Et si l'on doit me punir de cette absence, je refuserai. Cet état n'est pas de moi, je refuse de payer pour une chose dont je ne suis pas responsable. Je laisse aux autres le soin de souffrir pour moi, je laisse aux autres le soin de m'aimer ou me haïr, s'aimer ou se haïr pour moi, puisque je ne peux plus m'acquitter de cette tâche.
L'ennui ? Non, je ne m'ennuis pas de l'Homme, il m'est impossible de m'ennuyer de Lui, il est trop compliqué pour ne pas exciter jusqu'au plus haut point ma curiosité jusqu'aux dernières minutes de ma vie.

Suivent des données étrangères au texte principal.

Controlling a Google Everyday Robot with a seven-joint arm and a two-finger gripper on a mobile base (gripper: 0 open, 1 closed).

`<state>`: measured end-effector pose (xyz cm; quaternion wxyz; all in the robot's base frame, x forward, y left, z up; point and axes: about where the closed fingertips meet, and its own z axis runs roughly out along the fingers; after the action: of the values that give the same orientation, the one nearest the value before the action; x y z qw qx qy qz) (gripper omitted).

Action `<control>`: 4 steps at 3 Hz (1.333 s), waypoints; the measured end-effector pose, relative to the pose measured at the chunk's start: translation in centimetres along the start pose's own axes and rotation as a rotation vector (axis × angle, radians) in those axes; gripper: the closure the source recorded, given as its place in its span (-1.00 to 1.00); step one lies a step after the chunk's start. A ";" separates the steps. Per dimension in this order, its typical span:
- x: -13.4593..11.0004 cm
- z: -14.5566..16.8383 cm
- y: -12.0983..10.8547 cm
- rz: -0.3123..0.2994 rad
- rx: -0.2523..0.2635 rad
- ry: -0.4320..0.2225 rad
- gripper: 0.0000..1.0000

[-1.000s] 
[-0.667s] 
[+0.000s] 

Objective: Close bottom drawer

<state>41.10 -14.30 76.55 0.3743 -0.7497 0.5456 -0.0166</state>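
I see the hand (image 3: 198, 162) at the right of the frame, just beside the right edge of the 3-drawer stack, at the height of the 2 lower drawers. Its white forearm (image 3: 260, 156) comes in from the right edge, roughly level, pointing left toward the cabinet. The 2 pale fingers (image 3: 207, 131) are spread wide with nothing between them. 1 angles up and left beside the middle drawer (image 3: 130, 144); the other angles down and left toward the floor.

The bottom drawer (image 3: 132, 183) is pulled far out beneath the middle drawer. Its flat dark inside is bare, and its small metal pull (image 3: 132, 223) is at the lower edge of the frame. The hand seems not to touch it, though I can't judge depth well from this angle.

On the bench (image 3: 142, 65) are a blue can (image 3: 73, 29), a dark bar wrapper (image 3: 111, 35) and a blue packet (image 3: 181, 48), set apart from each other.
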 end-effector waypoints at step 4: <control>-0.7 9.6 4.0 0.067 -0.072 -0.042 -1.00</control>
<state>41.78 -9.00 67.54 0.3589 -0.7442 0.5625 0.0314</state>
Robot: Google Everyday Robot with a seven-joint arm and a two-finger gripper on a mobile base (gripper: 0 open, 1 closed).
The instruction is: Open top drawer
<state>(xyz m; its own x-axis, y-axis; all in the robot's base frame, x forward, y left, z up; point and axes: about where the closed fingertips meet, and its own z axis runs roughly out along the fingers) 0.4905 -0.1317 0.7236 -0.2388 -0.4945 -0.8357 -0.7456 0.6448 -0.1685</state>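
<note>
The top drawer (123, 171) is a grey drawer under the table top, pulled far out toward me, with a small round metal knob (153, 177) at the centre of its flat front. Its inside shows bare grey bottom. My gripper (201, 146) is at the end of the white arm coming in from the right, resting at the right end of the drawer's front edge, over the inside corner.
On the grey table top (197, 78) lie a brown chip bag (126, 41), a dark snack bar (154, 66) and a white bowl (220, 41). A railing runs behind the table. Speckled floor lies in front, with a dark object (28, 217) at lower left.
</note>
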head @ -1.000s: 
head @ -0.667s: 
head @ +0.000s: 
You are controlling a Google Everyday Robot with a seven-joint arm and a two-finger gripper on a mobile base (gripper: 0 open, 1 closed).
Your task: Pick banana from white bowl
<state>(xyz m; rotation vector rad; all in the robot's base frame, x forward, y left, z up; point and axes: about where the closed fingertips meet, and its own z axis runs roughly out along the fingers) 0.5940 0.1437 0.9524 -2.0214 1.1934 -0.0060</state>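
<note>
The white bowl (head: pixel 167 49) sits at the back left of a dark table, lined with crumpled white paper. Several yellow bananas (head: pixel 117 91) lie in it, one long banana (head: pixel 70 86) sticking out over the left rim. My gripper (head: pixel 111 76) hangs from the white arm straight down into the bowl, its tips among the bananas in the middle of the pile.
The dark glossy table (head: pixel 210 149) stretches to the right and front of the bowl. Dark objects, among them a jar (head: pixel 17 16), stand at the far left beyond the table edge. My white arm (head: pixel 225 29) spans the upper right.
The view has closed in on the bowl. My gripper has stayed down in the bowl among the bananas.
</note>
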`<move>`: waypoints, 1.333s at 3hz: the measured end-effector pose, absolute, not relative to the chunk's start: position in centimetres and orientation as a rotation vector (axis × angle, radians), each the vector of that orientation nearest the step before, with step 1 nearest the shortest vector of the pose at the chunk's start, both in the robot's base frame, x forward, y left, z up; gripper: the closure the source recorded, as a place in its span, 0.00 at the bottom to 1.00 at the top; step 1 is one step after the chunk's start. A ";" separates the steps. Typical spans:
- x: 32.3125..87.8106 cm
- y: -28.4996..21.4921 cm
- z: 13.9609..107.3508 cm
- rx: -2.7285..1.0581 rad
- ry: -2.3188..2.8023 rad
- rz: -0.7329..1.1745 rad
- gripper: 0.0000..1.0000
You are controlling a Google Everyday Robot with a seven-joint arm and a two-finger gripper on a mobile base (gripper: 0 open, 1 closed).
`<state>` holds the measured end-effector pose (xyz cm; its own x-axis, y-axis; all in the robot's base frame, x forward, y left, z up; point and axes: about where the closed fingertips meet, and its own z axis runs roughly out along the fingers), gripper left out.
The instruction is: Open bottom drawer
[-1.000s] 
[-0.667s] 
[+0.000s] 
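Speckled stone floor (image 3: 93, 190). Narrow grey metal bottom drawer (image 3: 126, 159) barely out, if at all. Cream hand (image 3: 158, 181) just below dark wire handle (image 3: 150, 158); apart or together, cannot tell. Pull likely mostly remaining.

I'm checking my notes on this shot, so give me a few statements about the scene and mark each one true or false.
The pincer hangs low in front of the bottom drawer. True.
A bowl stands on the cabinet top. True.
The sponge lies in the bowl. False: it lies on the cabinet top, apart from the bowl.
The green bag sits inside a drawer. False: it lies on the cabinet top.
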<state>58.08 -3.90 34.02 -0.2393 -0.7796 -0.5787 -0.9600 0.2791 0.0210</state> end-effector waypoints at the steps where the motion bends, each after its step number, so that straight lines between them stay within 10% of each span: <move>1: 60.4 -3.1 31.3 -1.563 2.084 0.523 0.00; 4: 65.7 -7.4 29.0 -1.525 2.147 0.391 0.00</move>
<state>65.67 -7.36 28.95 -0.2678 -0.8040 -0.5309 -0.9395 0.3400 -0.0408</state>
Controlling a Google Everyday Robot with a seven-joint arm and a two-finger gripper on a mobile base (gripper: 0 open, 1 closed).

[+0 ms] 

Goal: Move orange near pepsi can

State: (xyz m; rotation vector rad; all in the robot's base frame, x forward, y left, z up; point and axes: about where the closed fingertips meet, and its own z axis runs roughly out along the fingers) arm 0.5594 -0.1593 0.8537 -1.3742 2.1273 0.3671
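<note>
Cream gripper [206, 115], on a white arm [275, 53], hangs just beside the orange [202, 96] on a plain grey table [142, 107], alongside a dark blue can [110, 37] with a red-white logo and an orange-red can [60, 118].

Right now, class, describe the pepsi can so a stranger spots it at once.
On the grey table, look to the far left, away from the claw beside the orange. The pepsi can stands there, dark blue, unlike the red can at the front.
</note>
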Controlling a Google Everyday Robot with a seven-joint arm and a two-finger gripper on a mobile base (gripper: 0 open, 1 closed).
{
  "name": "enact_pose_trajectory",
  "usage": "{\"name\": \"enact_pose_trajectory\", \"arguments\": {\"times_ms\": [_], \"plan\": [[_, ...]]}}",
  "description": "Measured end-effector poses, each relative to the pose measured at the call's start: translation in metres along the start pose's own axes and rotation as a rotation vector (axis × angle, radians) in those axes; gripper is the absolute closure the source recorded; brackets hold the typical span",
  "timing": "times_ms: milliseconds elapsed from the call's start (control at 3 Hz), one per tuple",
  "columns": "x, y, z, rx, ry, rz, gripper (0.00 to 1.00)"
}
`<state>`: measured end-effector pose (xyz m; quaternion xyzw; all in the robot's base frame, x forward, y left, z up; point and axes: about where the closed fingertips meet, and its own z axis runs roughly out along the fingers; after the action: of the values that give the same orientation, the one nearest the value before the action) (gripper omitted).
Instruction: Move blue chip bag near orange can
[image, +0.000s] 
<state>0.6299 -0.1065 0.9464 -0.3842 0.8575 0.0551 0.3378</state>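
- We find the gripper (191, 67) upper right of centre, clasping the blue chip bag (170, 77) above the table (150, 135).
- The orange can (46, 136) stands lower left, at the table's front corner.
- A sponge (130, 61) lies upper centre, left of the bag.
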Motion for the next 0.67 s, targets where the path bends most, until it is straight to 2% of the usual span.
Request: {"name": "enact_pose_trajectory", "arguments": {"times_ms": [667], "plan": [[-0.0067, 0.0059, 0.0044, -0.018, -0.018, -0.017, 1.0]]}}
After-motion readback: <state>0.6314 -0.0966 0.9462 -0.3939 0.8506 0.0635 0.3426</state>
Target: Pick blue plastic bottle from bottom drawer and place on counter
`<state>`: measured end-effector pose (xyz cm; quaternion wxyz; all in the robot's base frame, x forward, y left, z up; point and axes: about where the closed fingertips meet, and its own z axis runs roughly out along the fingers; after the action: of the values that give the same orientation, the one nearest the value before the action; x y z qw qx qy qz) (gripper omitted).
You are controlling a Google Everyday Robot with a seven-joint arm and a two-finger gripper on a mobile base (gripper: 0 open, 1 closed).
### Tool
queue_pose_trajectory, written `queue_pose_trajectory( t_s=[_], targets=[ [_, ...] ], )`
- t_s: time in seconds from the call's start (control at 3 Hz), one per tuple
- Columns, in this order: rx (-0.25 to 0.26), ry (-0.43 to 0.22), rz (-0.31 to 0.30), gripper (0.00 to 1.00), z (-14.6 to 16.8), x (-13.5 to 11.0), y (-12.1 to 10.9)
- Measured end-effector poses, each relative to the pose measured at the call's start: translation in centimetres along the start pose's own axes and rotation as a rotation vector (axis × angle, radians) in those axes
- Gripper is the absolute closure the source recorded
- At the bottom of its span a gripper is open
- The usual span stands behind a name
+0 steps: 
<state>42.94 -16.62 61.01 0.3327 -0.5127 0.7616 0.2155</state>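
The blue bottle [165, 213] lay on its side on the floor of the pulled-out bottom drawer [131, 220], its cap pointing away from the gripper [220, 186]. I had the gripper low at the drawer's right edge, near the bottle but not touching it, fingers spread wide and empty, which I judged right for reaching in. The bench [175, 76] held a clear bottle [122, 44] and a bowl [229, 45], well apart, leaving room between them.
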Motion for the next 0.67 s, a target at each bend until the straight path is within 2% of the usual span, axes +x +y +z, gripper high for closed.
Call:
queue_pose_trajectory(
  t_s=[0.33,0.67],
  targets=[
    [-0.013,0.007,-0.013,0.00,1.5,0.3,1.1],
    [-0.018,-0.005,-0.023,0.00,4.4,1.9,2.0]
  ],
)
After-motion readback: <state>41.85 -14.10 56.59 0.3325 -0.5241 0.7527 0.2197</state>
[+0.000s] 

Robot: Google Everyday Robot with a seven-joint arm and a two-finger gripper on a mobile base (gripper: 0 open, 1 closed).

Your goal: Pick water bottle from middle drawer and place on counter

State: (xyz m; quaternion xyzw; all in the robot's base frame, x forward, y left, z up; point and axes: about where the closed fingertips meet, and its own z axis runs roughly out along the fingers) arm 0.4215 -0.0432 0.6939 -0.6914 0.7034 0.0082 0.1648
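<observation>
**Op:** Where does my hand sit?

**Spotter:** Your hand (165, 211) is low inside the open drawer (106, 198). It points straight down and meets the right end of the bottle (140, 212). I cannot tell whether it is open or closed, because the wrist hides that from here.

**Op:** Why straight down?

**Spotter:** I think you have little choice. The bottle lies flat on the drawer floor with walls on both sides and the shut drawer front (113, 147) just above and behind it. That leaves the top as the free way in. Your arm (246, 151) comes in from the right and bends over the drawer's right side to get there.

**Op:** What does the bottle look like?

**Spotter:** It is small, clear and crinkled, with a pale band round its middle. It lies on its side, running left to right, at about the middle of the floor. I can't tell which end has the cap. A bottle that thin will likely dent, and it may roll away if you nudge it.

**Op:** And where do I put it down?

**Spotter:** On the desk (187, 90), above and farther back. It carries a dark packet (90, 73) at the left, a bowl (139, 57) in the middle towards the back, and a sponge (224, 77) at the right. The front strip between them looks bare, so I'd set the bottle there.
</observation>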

Quand j'y réfléchis, je me dis que ça devrait être un supplice de ne plus pouvoir aimer, ne plus pouvoir haïr, sentir son cœur battre tant l'émotion est forte, authentique, inégalable. Je me dis que ça devrait être un supplice pour quelqu'un d'autre que moi. Mais en l'occurrence, c'est moi-même qui suis dans cette situation, et ça doit être pour cela que ça n'est pas un supplice. Je suis froid, tellement froid que je le sens en moi comme si on avait laissé une cavité béante dans ma poitrine qui prendrait le vent et la neige. Ce vide me glace tellement que je prends mon manteau le matin, j'enfile mon écharpe, je mets mes gants, et une fois à l'extérieur, je suis en nage.
Et j'ai toujours froid.
Chaque soir, quand je m'allonge pour dormir, un mélange d'eau et de sécrétions lacrymales glisse sur mes pattes d'oie naissantes. Elle est comme une caresse, de douces lèvres qui vous frôlent, un souffle, un murmure, une envie qui parcourt votre peau et descend lentement avaler la vie. Elle monte, elle descend, revient et vous anime, vivante, avide, elle suit votre lobe et sa fraîcheur vous électrifie, cette morsure qui vous surprend, vous l'attendiez pourtant. Elle enfle, vente, son ventre vient, vous pouvez presque la voir virevolter sur votre peau, et dans un ultime effort, finir sa course effrénée dans le fracas d'une multitude. Contre vous, au creux de votre cou, elle vit encore, magnifique maîtresse de votre vie, multitude et unique larme.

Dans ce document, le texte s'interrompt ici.